Output only the lines below that start at the line containing "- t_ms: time" and end at the line containing "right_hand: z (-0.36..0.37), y", with both ends kept.

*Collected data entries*
=== Section Start ===

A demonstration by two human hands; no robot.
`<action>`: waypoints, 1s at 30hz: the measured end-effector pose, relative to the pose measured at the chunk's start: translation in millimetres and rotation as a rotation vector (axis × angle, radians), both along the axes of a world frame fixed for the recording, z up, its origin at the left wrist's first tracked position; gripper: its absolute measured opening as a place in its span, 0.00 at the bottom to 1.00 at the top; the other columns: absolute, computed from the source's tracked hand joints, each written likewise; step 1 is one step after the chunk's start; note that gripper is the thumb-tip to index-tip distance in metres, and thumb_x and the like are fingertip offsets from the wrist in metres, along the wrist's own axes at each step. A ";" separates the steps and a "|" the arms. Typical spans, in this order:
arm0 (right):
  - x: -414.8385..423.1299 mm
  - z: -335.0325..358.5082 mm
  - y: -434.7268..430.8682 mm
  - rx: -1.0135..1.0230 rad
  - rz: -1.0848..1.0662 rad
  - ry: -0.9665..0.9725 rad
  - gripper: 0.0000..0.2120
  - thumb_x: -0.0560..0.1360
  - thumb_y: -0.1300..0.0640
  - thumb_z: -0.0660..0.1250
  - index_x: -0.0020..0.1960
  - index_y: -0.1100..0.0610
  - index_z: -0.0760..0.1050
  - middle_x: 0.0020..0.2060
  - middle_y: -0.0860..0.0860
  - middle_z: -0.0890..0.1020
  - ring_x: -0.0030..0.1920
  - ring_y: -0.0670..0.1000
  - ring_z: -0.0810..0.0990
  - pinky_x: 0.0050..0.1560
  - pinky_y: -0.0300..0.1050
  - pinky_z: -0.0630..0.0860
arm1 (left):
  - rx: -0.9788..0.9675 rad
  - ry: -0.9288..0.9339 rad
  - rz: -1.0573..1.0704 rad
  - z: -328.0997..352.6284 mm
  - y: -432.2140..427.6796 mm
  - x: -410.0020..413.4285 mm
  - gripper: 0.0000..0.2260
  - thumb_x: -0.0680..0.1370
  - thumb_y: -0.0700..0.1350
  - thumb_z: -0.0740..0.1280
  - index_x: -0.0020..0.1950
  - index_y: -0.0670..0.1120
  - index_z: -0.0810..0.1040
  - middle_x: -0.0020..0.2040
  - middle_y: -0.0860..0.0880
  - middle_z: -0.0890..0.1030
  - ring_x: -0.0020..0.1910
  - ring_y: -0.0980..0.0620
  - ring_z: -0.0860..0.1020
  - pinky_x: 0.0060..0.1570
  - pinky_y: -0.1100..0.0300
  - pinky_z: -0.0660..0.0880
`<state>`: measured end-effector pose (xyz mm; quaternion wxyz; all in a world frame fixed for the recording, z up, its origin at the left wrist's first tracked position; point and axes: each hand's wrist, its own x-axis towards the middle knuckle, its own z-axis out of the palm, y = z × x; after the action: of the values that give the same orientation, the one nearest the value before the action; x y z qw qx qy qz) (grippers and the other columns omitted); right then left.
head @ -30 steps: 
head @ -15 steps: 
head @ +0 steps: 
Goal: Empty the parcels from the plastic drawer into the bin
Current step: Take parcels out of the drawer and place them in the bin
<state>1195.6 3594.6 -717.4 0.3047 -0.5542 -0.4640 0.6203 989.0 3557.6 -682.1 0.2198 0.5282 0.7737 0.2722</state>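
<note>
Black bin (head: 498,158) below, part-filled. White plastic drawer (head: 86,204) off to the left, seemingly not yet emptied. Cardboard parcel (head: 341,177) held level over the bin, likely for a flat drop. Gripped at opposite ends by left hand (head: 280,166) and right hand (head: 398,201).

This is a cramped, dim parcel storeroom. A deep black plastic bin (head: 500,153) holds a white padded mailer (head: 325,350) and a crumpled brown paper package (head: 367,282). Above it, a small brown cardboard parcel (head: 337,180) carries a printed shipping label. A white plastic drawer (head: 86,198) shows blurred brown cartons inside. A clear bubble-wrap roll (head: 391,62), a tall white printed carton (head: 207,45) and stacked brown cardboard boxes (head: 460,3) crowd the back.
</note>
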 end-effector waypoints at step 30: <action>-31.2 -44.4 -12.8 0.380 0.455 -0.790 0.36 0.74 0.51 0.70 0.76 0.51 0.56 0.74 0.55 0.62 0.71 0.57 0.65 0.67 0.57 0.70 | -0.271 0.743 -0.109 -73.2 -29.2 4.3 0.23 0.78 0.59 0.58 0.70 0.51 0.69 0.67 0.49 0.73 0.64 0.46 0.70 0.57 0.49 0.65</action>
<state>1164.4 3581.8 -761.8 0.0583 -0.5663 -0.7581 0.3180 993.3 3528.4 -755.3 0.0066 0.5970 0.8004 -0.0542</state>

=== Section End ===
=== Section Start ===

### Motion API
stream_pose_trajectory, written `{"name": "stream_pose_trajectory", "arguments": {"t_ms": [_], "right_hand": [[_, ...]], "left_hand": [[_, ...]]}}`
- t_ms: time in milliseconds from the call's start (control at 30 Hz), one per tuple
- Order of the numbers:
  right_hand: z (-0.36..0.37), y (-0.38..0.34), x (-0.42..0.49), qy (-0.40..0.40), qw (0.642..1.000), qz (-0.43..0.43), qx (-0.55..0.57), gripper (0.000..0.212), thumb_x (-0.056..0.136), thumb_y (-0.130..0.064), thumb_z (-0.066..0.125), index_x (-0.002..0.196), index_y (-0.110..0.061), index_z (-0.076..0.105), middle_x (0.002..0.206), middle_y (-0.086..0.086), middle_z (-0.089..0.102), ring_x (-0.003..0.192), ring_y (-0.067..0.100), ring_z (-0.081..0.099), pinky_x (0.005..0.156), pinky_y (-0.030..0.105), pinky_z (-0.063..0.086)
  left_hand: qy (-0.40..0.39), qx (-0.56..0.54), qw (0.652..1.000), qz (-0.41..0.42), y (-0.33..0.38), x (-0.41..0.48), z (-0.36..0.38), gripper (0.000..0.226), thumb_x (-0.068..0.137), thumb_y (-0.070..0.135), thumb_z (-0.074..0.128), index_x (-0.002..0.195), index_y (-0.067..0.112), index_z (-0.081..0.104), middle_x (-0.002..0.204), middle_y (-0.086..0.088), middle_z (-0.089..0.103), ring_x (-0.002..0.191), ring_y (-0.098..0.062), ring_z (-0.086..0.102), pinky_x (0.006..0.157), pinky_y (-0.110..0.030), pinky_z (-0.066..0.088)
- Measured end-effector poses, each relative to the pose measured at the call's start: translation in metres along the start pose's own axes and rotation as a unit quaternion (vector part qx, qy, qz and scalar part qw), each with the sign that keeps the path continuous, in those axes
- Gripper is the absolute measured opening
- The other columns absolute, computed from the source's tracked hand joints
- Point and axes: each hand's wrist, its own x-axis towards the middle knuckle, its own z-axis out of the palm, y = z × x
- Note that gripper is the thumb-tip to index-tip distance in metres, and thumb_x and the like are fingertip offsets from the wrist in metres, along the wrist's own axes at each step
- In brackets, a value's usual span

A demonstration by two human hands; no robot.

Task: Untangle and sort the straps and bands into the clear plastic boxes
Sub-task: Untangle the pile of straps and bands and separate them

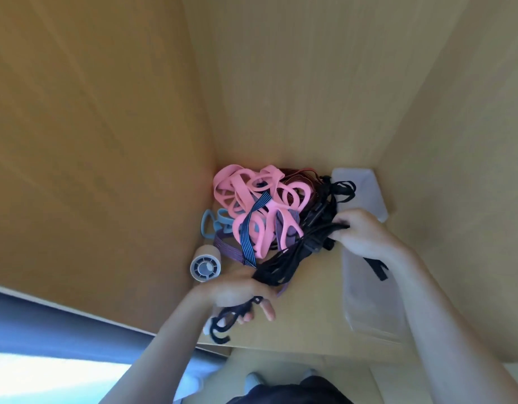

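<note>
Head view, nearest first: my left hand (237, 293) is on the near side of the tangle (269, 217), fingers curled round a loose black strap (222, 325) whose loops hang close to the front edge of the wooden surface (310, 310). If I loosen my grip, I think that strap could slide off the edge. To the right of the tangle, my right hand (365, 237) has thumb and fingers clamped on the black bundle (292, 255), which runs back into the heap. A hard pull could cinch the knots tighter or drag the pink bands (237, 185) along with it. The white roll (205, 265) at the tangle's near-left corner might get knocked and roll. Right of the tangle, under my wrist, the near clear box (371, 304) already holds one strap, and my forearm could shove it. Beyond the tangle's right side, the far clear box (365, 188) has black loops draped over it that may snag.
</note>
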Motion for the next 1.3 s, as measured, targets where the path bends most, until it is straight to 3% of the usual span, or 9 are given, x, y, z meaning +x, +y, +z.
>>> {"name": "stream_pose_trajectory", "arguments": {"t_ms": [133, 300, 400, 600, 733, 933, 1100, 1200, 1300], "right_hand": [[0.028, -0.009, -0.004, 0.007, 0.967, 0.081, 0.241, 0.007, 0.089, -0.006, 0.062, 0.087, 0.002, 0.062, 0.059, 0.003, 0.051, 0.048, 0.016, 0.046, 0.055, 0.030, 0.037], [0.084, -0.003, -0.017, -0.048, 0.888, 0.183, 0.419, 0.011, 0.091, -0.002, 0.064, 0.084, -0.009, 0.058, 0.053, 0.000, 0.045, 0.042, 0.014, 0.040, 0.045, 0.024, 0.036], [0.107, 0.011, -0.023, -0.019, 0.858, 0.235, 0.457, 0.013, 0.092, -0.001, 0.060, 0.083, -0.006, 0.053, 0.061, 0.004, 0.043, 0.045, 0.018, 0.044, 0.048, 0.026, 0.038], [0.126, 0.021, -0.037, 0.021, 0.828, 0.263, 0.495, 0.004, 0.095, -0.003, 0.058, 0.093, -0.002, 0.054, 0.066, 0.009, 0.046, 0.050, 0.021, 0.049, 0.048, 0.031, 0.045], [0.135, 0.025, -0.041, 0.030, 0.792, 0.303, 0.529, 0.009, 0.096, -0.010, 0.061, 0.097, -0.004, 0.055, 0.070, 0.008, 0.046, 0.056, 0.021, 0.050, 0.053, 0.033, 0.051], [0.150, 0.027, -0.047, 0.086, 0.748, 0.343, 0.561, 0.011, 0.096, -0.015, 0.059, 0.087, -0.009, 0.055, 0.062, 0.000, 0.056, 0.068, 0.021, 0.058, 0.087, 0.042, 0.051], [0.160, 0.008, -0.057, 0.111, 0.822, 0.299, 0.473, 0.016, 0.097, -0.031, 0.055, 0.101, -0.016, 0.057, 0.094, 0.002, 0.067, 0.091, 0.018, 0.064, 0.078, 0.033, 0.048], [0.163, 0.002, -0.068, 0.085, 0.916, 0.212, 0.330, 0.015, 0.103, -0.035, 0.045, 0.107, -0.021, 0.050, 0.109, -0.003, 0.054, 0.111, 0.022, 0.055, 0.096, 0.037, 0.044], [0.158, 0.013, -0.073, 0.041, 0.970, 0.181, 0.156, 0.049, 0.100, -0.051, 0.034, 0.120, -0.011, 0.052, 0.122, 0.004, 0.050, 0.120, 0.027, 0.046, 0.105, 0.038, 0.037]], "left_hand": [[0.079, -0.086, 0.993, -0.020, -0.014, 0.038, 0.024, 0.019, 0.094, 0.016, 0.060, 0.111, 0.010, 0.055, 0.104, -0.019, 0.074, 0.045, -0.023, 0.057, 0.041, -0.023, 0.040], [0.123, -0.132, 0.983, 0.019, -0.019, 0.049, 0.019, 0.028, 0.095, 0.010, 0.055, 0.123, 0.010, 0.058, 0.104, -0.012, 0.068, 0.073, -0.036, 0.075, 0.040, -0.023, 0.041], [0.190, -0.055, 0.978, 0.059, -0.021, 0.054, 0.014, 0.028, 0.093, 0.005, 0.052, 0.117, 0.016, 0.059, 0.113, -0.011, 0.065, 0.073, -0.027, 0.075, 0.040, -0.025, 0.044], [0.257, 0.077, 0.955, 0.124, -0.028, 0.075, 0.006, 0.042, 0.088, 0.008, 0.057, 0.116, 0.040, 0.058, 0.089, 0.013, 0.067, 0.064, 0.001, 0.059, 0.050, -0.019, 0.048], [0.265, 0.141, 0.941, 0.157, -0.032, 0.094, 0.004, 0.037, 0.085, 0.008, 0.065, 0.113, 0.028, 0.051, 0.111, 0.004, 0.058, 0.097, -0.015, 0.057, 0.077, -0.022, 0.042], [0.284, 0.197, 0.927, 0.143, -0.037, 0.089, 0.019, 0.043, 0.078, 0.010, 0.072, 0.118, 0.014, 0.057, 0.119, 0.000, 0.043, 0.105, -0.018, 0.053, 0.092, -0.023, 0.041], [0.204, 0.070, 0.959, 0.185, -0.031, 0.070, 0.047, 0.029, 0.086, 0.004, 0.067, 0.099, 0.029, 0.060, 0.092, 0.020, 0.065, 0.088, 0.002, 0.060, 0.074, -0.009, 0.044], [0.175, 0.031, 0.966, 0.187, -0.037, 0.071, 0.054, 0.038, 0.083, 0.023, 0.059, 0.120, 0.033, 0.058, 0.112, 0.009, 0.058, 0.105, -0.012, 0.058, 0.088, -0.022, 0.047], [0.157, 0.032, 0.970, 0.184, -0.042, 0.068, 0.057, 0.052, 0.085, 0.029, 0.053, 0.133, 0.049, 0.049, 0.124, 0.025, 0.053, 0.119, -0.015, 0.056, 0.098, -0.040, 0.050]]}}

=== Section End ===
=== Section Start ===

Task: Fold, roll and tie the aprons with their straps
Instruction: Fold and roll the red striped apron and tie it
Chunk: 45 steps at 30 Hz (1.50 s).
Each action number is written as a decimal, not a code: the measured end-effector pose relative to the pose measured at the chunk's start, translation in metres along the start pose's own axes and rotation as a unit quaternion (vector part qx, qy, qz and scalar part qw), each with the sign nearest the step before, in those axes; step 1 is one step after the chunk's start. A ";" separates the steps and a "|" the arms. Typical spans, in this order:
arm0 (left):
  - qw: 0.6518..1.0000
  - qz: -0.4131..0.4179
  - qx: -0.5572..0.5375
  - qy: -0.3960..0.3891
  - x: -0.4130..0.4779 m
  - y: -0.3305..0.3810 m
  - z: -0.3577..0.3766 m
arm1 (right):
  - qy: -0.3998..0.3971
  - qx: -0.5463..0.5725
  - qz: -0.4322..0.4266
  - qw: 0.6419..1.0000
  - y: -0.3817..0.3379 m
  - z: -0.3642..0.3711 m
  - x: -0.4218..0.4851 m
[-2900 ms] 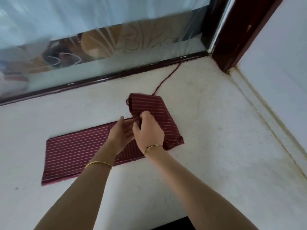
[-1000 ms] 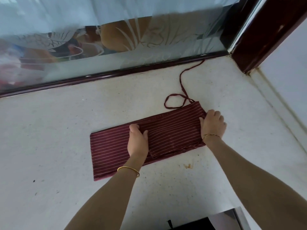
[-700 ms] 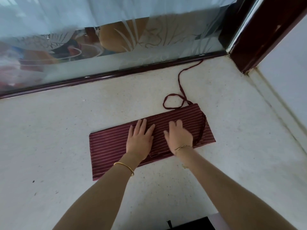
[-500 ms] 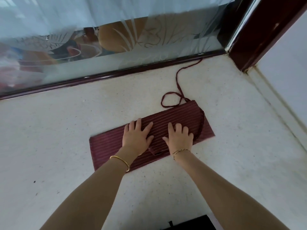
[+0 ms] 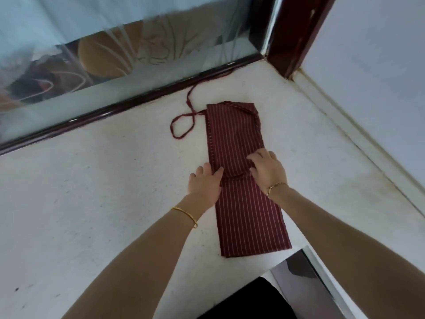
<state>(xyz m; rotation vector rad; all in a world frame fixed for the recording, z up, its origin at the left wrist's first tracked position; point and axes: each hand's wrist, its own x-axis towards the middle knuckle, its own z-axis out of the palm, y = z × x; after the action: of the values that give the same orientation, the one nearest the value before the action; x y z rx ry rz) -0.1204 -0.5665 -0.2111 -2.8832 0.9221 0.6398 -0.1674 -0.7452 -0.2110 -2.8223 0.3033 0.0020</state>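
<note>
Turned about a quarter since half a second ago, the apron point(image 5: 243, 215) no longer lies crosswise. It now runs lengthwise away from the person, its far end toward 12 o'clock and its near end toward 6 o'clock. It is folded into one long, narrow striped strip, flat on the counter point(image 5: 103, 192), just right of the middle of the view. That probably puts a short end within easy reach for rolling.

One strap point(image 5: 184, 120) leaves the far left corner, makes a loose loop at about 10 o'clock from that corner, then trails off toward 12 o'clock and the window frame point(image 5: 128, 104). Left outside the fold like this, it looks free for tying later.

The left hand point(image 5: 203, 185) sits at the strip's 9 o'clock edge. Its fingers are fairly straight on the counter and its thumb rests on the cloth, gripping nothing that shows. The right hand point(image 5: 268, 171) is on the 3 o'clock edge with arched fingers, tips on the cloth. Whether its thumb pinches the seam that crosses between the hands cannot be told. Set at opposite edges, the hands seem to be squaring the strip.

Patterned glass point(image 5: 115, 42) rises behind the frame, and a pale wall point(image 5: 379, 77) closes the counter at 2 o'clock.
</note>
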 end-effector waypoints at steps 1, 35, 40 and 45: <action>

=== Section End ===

*OUTPUT*
- t_ms: time in milliseconds from the call's start (control at 30 Hz), one per tuple
- Order of the numbers:
  right_hand: z (-0.36..0.37), y (-0.38..0.34), x (-0.42..0.49), qy (-0.40..0.40), qw (0.642..1.000), qz (-0.43..0.43), qx (-0.55..0.57), gripper (0.000..0.212), thumb_x (-0.056..0.136), thumb_y (-0.130..0.064), thumb_z (-0.066..0.125), index_x (-0.002..0.196), index_y (-0.110..0.061), index_z (-0.076..0.105), middle_x (0.002..0.206), middle_y (-0.086..0.086), middle_z (-0.089..0.102), ring_x (-0.003..0.192), ring_y (-0.067..0.100), ring_z (-0.081..0.099), pinky_x (0.005..0.156), pinky_y (-0.030..0.105), pinky_z (-0.063..0.086)

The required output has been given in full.